▶ **To do**
Reproduce the tail of the data exactly. It starts at the line containing "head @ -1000" and runs to the last line.

▶ **Given information**
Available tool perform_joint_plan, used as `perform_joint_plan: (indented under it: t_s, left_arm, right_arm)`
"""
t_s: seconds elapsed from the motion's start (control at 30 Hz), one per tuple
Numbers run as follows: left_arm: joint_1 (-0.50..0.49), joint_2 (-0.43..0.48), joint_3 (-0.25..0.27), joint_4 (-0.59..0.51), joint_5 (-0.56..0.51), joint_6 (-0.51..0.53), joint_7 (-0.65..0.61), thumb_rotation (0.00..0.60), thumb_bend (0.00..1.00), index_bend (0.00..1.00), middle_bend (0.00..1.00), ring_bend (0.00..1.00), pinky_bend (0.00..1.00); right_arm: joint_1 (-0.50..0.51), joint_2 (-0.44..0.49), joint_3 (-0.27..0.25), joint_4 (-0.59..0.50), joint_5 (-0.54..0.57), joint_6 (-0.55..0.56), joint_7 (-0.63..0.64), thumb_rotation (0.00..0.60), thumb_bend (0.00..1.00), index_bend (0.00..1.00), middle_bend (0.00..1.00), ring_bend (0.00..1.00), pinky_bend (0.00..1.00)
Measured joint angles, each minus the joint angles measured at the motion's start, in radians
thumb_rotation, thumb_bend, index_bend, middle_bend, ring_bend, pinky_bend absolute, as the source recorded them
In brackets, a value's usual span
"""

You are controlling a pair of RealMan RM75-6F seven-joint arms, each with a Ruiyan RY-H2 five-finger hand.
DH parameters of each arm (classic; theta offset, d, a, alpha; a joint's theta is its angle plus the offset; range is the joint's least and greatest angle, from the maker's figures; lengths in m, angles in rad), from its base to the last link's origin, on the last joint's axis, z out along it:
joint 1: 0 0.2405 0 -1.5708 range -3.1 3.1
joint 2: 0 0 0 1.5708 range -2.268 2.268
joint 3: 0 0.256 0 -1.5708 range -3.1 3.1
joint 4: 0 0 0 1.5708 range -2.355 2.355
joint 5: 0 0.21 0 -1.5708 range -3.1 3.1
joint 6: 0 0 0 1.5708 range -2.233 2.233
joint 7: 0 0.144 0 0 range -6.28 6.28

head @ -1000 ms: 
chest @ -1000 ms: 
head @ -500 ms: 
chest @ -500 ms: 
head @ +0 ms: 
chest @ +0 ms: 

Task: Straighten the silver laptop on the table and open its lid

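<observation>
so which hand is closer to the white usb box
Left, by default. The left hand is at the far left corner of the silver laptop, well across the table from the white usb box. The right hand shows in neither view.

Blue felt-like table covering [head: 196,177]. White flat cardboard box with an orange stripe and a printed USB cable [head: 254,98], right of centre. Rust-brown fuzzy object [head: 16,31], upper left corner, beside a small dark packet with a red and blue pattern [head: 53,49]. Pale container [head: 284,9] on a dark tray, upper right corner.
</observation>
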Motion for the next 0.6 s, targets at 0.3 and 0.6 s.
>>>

▶ **Exercise response**
head @ -1000 ms: 
chest @ -1000 ms: 
head @ -500 ms: 
chest @ -500 ms: 
head @ +0 ms: 
chest @ +0 ms: 

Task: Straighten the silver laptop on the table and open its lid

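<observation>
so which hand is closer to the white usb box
Left, by default. The left hand is at the far left corner of the silver laptop, well across the table from the white usb box. The right hand shows in neither view.

Blue felt-like table covering [head: 196,177]. White flat cardboard box with an orange stripe and a printed USB cable [head: 254,98], right of centre. Rust-brown fuzzy object [head: 16,31], upper left corner, beside a small dark packet with a red and blue pattern [head: 53,49]. Pale container [head: 284,9] on a dark tray, upper right corner.
</observation>
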Motion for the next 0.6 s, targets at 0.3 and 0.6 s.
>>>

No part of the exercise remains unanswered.